Data loaded using lazy evaluation


In [9]:
# Explore the structure of each dataset
print("=== Main DataFrame Structure ===")
main_sample = main_df.limit(0).collect()  # Get structure without data
print(f"Main columns: {main_sample.columns}")

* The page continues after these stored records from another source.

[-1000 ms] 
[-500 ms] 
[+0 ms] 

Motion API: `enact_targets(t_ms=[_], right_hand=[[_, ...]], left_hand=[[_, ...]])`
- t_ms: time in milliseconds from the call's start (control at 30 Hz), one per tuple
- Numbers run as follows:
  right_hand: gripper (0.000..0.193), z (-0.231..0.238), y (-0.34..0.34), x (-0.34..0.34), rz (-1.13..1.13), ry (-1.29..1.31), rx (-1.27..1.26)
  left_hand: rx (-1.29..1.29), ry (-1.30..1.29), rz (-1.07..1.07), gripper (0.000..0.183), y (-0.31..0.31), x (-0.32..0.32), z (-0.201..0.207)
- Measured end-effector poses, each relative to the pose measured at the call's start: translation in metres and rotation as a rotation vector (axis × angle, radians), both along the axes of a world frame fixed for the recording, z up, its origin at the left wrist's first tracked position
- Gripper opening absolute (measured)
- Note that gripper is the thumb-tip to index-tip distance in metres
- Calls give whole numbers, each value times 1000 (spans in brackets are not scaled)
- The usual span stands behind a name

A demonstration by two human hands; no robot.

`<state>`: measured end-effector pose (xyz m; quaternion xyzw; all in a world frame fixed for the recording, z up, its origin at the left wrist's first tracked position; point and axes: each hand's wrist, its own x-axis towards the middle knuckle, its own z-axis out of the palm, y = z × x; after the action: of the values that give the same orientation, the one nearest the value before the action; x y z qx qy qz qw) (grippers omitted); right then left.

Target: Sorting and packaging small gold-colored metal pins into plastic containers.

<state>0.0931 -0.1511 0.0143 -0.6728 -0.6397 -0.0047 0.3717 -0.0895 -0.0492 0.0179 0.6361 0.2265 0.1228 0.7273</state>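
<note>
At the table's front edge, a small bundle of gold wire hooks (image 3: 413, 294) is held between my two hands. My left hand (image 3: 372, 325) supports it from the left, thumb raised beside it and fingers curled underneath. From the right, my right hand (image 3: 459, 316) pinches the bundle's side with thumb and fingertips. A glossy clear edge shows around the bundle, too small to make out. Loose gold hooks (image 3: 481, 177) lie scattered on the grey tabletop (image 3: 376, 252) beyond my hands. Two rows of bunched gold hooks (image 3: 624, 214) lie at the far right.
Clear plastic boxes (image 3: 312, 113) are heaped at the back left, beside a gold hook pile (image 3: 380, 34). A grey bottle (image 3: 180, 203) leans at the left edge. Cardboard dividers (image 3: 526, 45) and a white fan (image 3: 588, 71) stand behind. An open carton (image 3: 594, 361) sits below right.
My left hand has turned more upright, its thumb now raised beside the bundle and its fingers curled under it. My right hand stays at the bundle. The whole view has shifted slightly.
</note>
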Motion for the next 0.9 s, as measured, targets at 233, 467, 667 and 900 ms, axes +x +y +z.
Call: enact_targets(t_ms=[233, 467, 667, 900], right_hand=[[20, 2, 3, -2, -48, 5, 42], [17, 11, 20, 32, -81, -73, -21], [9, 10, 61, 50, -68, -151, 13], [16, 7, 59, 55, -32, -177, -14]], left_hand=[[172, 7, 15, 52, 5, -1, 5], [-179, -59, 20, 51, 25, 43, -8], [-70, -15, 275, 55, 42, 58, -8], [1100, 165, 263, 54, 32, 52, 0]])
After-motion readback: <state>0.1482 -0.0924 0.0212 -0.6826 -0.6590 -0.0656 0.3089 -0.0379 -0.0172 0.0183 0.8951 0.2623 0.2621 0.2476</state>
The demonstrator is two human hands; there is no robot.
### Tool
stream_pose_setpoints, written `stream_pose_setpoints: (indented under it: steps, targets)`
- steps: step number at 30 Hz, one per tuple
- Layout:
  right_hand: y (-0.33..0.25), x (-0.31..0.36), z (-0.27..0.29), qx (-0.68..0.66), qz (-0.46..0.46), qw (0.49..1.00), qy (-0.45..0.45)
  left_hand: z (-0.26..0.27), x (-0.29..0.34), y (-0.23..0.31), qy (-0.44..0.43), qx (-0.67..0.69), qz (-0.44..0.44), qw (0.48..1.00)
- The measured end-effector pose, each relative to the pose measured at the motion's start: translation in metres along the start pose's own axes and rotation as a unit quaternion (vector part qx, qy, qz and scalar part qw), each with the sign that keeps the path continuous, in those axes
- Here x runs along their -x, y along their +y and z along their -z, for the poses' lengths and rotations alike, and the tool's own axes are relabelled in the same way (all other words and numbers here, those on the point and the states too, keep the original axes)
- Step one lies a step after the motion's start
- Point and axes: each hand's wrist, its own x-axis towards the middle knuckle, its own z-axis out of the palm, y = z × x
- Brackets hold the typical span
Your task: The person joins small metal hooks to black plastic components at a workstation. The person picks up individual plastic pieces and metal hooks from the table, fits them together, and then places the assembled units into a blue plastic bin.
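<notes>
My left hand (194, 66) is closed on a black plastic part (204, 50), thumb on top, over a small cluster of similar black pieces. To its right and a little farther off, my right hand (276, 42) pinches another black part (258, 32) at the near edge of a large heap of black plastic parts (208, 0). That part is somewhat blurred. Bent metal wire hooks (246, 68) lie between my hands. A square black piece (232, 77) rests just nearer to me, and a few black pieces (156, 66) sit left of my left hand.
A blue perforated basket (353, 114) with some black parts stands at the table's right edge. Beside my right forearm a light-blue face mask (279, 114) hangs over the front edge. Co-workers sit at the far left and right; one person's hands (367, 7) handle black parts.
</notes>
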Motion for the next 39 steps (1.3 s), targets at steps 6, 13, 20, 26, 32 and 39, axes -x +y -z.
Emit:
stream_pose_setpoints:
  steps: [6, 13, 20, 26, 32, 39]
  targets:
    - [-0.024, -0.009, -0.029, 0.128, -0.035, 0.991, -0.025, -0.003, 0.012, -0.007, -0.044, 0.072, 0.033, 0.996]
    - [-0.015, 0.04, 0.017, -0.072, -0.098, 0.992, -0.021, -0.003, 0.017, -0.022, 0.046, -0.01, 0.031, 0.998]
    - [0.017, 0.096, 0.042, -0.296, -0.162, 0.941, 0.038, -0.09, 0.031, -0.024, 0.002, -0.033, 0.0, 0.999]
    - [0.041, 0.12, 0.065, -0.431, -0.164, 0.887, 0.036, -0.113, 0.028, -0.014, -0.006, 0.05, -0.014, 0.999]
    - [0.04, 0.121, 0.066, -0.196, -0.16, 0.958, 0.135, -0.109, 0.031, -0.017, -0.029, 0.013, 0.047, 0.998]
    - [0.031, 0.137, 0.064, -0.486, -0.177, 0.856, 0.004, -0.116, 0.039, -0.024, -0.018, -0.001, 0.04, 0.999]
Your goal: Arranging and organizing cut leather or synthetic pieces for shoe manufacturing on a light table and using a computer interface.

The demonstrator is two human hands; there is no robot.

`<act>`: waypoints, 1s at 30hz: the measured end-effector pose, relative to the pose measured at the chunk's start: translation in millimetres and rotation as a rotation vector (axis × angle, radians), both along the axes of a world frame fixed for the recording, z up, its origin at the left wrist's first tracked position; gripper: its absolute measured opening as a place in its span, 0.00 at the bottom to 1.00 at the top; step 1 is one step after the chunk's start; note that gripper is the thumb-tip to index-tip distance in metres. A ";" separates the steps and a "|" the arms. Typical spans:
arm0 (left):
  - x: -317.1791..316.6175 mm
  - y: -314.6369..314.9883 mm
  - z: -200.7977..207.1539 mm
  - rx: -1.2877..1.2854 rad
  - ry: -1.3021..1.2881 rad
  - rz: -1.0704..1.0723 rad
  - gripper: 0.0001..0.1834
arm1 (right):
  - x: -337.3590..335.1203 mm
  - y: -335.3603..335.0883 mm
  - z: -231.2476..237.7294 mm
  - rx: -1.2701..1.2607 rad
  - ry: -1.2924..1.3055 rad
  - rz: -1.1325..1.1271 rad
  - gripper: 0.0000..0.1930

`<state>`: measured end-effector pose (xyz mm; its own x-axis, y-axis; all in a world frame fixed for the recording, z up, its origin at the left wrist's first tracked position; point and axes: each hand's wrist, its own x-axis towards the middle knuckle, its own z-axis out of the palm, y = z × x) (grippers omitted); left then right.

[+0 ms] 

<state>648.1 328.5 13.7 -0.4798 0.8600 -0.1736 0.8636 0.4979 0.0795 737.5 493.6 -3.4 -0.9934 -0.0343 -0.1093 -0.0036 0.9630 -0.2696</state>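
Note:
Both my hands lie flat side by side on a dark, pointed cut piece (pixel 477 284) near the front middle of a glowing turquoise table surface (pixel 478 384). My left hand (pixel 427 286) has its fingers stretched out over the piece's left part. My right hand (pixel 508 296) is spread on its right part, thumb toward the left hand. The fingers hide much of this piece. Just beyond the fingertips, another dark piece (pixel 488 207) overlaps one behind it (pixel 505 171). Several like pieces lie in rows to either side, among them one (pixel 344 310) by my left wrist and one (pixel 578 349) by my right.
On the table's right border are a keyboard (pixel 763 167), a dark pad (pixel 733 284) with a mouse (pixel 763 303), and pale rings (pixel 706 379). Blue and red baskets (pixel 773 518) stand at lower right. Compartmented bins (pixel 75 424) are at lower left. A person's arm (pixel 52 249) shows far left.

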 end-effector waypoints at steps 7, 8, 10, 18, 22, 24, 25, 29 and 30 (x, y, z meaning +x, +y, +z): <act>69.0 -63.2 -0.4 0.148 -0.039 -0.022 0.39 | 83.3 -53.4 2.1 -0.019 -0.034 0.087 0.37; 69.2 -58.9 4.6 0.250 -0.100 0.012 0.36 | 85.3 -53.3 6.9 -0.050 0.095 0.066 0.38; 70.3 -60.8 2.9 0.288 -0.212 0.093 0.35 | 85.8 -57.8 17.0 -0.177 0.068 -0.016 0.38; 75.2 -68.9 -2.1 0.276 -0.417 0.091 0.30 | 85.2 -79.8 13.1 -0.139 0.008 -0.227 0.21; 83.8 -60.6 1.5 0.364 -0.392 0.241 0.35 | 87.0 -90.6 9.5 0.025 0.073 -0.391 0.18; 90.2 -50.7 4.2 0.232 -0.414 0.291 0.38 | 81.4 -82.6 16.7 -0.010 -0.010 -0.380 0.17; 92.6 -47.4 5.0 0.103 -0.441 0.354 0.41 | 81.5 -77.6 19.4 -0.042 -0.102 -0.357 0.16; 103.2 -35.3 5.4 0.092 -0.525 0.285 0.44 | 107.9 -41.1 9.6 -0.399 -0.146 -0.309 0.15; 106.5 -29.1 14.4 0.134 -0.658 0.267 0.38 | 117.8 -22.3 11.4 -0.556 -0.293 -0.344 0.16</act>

print("\n=== NACE Propagated DataFrame Structure ===")
nace_sample = nace_propagated_df.limit(5).collect()
print(f"NACE columns: {nace_sample.columns}")
print(f"NACE sample shape: {nace_sample.shape}")
print(nace_sample)

print("\n=== Macro Indicators DataFrame Structure ===")
macro_sample = macro_indicators_df.limit(5).collect()
print(f"Macro columns: {macro_sample.columns}")
print(f"Macro sample shape: {macro_sample.shape}")
print(macro_sample)

=== Main DataFrame Structure ===
Main columns: ['ico', 'year', 'other_liabilities', 'costs', 'sales_revenue', 'equity', 'profit_net', 'turnover', 'current_assets', 'oper_profit', 'total_liabilities', 'total_assets', 'total_liabilities_and_equity', 'profit_pre_tax', 'other_assets', 'fixed_assets', 'name', 'main_nace', 'main_nace_code', 'sub_nace_cz', 'sub_nace_cz_code', 'main_okec', 'main_okec_code', 'sub_okec', 'sub_okec_code', 'esa2010', 'esa95', 'locality', 'region', 'num_employees', 'num_employees_cat', 'turnover_cat', 'audit', 'consolidation', 'currency', 'date_founded', 'date_dissolved', 'status', 'legal_form', 'entity_type', 'year_founded', 'year_dissolved', 'is_dissolved', 'operating_margin_cal', 'net_margin_cal', 'roa_ebit_cal', 'roe_cal', 'equity_ratio_cal', 'cost_ratio_cal', 'asset_turnover_cal', 'labor_productivity_cal', 'effective_tax_rate_cal', 'level1_code', 'level2_code', 'name_czso_en', 'industry_flag']

=== NACE Propagated DataFrame Structure ===
NACE columns: ['czso_c

In [10]:
# Transform NACE data from long to wide format and add sector_ prefix
print("=== Transforming NACE data ===")

# First, let's see what metrics we have in the NACE data
nace_metrics = nace_propagated_df.select("metric").unique().collect()
print(f"Available NACE metrics: {nace_metrics['metric'].to_list()}")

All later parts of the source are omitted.